Required work:
The data below should be repeated exactly and in full.

Provided material:
>>>
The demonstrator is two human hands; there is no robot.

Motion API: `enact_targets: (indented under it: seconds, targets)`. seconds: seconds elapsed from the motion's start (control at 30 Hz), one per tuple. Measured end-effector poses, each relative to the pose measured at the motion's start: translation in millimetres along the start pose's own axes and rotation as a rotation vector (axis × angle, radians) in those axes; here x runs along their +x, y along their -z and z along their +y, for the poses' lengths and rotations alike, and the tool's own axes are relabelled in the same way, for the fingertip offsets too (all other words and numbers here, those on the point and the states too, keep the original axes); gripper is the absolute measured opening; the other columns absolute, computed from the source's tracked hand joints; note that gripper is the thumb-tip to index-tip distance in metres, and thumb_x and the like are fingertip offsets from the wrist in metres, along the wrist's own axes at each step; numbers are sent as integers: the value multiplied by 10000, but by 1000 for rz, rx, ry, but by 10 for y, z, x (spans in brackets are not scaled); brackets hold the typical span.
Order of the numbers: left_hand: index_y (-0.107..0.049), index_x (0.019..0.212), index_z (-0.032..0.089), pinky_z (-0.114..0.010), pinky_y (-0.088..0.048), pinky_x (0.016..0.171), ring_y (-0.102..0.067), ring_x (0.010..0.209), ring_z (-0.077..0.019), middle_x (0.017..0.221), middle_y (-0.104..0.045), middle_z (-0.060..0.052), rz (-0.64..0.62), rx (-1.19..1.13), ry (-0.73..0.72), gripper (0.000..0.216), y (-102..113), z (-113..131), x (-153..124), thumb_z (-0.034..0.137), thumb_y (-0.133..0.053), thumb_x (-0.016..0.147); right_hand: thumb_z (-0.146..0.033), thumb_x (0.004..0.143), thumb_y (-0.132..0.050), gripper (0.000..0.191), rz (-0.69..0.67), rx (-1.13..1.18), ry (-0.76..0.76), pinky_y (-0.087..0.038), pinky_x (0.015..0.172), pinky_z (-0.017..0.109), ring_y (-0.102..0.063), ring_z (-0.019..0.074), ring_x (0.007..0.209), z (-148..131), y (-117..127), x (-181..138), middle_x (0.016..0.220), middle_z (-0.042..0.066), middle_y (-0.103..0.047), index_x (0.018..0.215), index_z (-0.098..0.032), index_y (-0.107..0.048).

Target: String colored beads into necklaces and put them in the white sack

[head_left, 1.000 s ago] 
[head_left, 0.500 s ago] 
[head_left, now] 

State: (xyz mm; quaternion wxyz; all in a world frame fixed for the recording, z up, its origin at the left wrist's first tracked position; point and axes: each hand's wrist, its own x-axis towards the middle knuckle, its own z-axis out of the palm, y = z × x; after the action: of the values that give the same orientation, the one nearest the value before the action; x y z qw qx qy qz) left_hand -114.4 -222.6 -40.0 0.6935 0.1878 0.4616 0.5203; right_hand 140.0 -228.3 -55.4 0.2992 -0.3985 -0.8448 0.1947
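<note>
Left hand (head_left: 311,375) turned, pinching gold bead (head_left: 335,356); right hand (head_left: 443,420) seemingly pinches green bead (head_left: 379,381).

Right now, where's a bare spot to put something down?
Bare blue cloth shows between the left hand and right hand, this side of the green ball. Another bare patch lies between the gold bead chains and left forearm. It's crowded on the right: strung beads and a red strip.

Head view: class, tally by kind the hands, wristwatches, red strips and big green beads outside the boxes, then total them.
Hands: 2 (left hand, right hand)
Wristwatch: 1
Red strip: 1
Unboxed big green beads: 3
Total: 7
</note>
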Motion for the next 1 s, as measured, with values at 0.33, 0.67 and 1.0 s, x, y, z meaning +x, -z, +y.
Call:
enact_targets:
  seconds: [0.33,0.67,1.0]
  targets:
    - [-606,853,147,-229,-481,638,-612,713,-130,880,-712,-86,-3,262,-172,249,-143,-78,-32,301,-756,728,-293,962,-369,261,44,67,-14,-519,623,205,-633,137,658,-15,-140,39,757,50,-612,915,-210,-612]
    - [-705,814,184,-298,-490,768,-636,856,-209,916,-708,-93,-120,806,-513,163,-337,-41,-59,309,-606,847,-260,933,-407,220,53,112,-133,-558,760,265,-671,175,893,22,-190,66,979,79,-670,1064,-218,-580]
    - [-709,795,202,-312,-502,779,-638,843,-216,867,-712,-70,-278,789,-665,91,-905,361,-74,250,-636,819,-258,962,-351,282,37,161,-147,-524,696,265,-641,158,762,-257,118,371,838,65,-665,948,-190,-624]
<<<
Solved exercise:
The demonstrator is two human hands; there is no robot.

Motion API: `enact_targets: (indented under it: seconds, targets)`. seconds: seconds elapsed from the motion's start (control at 30 Hz), one per tuple. Measured end-effector poses, each relative to the pose measured at the motion's start: translation in millimetres along the start pose's own axes and rotation as a rotation vector (axis × angle, radians) in those axes; here x runs along their +x, y along their -z and z along their +y, for the poses' lengths and rotations alike, and the tool's own axes are relabelled in the same way, for the fingertip offsets too (all other words and numbers here, those on the point and the states too, keep the original axes); gripper is the absolute measured opening; the other columns absolute, computed from the source's tracked hand joints; note that gripper is the thumb-tip to index-tip distance in metres, and thumb_x and the like are fingertip offsets from the wrist in metres, along the wrist's own axes at each step; numbers are sent as integers: the value multiplied by 10000, but by 1000 for rz, rx, ry, but by 10 for y, z, x (spans in brackets are not scaled); brackets hold the typical span.
Order of the numbers: left_hand: index_y (-0.107..0.049), index_x (0.019..0.212), index_z (-0.032..0.089), pinky_z (-0.114..0.010), pinky_y (-0.088..0.048), pinky_x (0.016..0.171), ring_y (-0.102..0.067), ring_x (0.010..0.209), ring_z (-0.077..0.019), middle_x (0.017..0.221), middle_y (-0.104..0.045), middle_z (-0.060..0.052), rz (-0.64..0.62), rx (-1.19..1.13), ry (-0.73..0.72), gripper (0.000..0.216), y (-102..113), z (-113..131), x (-153..124), thumb_z (-0.034..0.137), thumb_y (-0.133..0.053), thumb_x (-0.016..0.147); right_hand: thumb_z (-0.146..0.033), thumb_x (0.004..0.143), thumb_y (-0.132..0.050), gripper (0.000..0.191), rz (-0.69..0.67), rx (-1.13..1.18), ry (-0.76..0.76), pinky_y (-0.087..0.038), pinky_x (0.015..0.172), pinky_z (-0.017..0.109), ring_y (-0.102..0.063), ring_z (-0.019..0.074), ring_x (0.007..0.209), z (-148..131), y (-117..127), x (-181..138), middle_x (0.016..0.220), middle_z (-0.042..0.066), middle_y (-0.103..0.047), index_x (0.018..0.215), index_z (-0.098..0.032), index_y (-0.107..0.048).

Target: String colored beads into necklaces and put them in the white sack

[head_left, 1.000 s ago] 
[head_left, 0.500 s ago] 
[head_left, now] 

State: (xyz mm; quaternion wxyz; all in a world frame fixed for the recording, z up, its origin at the left wrist's first tracked position; point and axes: each hand's wrist, its own x-axis towards the middle knuckle, its own z-axis out of the palm, y = z × x; after the action: of the values that give the same orientation, the one nearest the value before the action; x y z qw qx qy qz) left_hand -114.4 -222.6 -40.0 0.6935 0.1878 0.4616 0.5203; right_hand 140.0 -228.3 -55.4 0.2992 -0.3985 -0.8448 0.1947
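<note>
Left hand (head_left: 311,375) turned, pinching gold bead (head_left: 335,356); right hand (head_left: 443,420) seemingly pinches green bead (head_left: 379,381).

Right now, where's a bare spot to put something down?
Bare blue cloth shows between the left hand and right hand, this side of the green ball. Another bare patch lies between the gold bead chains and left forearm. It's crowded on the right: strung beads and a red strip.

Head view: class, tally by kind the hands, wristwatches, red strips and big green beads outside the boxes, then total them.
Hands: 2 (left hand, right hand)
Wristwatch: 1
Red strip: 1
Unboxed big green beads: 3
Total: 7
</note>
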Motion for the next 1 s, as measured, with values at 0.33, 0.67 and 1.0 s, x, y, z meaning +x, -z, +y.
Call:
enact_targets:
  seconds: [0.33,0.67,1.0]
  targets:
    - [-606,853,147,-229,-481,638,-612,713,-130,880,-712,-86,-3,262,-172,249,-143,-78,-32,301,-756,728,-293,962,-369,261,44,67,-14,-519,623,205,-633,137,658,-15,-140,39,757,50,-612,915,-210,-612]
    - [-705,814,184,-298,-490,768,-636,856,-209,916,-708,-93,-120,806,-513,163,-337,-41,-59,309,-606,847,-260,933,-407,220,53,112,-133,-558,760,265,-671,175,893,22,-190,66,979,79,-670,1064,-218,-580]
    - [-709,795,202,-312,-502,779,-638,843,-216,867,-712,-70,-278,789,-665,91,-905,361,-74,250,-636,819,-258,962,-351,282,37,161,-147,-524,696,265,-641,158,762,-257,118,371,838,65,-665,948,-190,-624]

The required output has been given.